Sample for the C++14 mode:




	call	Z3fooRKNSt7__cxx1112basic_stringIcSt11char_traitsIcESaIcEEE
.LEHE5:
	movq	(%rsp), %rbx
	leaq	16(%rsp), %rax
	cmpq	%rax, %rbx
	je	.L72
	movq	16(%rsp), %rsi
	addq	$1, %rsi
	je	.L72
	testq	%rbx, %rbx
	je	.L72
	cmpq	$128, %rsi
	ja	.L73
	movl	_ZN9__gnu_cxx12__pool_allocIcE12_S_force_newE(%rip), %r9d
	testl	%r9d, %r9d
	jle	.L74
.L73:
	movq	%rbx, %rdi
	call	_ZdlPv
.L72:
[done]
...
[out-of-band code]
	.p2align 4,,10
	.p2align 3
.L74:
	movq	%rsp, %rdi
	movl	$_ZL28__gthrw___pthread_key_createPjPFvPvE, %ebp
	call	_ZN9__gnu_cxx17__pool_alloc_base16_M_get_free_listEm
	movq	%rsp, %rdi
	movq	%rax, %r12
	call	_ZN9__gnu_cxx17__pool_alloc_base12_M_get_mutexEv
	movq	%rax, %r13
	testq	%rbp, %rbp
	je	.L75
	movq	%rax, %rdi
	call	_ZL26__gthrw_pthread_mutex_lockP15pthread_mutex_t
	testl	%eax, %eax
	je	.L75
	movl	$8, %edi
	call	__cxa_allocate_exception
	movl	$_ZN9__gnu_cxx24__concurrence_lock_errorD1Ev, %edx
	movl	$_ZTIN9__gnu_cxx24__concurrence_lock_errorE, %esi
	movq	$_ZTVN9__gnu_cxx24__concurrence_lock_errorE+16, (%rax)
	movq	%rax, %rdi
.LEHB20:
	call	__cxa_throw
.LEHE20:
	.p2align 4,,10
	.p2align 3
.L75:
	movq	(%r12), %rax
	movq	%rax, (%rbx)
	movq	%rbx, (%r12)
	testq	%rbp, %rbp
	je	.L72
	movq	%r13, %rdi
	call	_ZL28__gthrw_pthread_mutex_unlockP15pthread_mutex_t
	testl	%eax, %eax
	je	.L72
	movl	$8, %edi
	call	__cxa_allocate_exception
	movl	$_ZN9__gnu_cxx26__concurrence_unlock_errorD1Ev, %edx
	movl	$_ZTIN9__gnu_cxx26__concurrence_unlock_errorE, %esi
	movq	$_ZTVN9__gnu_cxx26__concurrence_unlock_errorE+16, (%rax)
	movq	%rax, %rdi
.LEHB21:
	call	__cxa_throw
Comment 8 Andrew Pinski 2021-12-25 12:14:31 UTC
(In reply to Marc Glisse from comment #3)

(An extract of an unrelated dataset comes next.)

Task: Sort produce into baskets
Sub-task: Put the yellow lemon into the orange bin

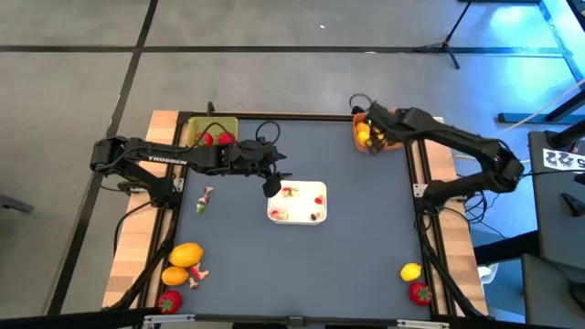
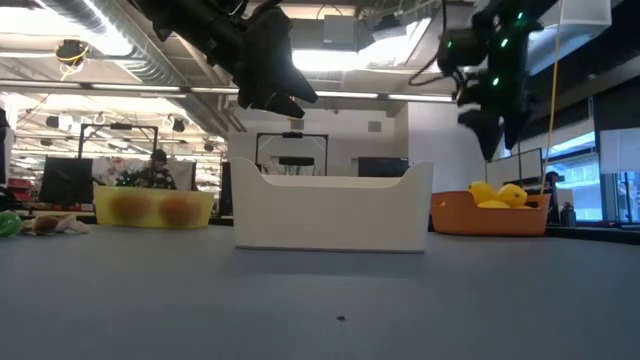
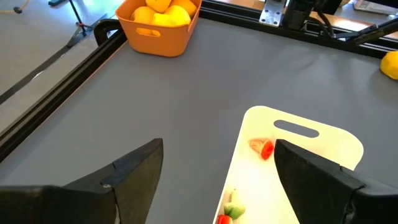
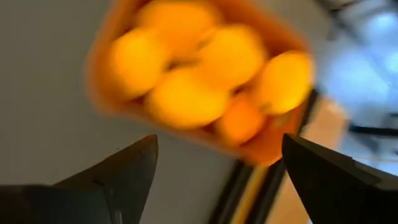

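Note:
The orange basket (image 1: 373, 137) at the far right corner holds several yellow and orange fruits (image 4: 186, 93). My right gripper (image 1: 364, 117) is open and empty above it. The yellow-green basket (image 1: 213, 132) at the far left holds red strawberries (image 1: 216, 139). My left gripper (image 1: 272, 185) is open and empty above the left end of the white tray (image 1: 298, 203). Loose fruits lie at the near left (image 1: 186, 255) and near right (image 1: 411, 271) on the wood beside the mat.
The white tray (image 3: 280, 180) holds small red and green scraps. A small scrap piece (image 1: 203, 199) lies on the mat left of the tray. Wooden rails and black frame bars run along both sides of the grey mat (image 1: 302, 265).

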Robot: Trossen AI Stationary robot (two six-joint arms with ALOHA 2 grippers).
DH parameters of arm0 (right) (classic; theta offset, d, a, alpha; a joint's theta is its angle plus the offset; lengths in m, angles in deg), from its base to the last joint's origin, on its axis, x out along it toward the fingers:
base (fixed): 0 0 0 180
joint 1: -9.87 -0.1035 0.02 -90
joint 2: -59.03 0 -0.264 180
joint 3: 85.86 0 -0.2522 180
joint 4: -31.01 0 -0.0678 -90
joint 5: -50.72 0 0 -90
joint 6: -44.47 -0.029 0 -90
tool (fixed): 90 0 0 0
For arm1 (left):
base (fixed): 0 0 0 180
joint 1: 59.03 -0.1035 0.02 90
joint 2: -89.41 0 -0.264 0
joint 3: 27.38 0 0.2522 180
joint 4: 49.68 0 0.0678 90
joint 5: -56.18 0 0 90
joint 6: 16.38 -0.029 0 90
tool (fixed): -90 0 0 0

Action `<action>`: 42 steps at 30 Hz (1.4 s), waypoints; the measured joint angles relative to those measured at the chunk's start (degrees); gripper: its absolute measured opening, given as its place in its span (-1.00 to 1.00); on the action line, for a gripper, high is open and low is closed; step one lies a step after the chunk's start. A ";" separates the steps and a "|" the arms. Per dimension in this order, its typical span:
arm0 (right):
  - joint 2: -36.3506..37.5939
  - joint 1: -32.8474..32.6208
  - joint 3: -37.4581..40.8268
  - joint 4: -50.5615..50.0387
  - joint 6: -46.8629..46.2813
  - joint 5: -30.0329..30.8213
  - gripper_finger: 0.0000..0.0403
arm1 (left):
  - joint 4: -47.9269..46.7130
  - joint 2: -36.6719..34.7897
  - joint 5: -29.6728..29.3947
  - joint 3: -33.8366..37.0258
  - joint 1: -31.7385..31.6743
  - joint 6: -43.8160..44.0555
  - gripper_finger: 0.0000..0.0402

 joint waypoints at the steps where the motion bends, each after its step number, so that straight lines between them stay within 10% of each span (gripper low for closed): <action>1: 0.94 -1.82 0.03 -1.72 -0.81 -2.28 0.68 | 0.00 0.00 0.00 0.00 0.00 0.00 0.50; 11: 6.09 -25.14 0.03 -15.31 -15.27 -21.45 0.69 | 0.00 0.00 0.00 0.00 -0.01 -0.02 0.50; 42: -0.60 -84.77 3.07 -0.95 -58.92 -36.41 0.69 | -1.26 0.00 0.02 0.00 -0.02 0.11 0.50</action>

> (In reply to M Welinder from comment #2)
> > The destruction still stinks: the full destructor is inlined instead of
> > the small-string-only version (i.e., a no-op).  Evidently gcc cannot
> > see that the string remains a small-string.
> 
> void foo (const std::string &s){
>   const_cast<std::string&>(s)="some longer string so it needs proper
> deletion";
> }

I submitted PR 103827 for the similar case but only passed via a hidden reference instead.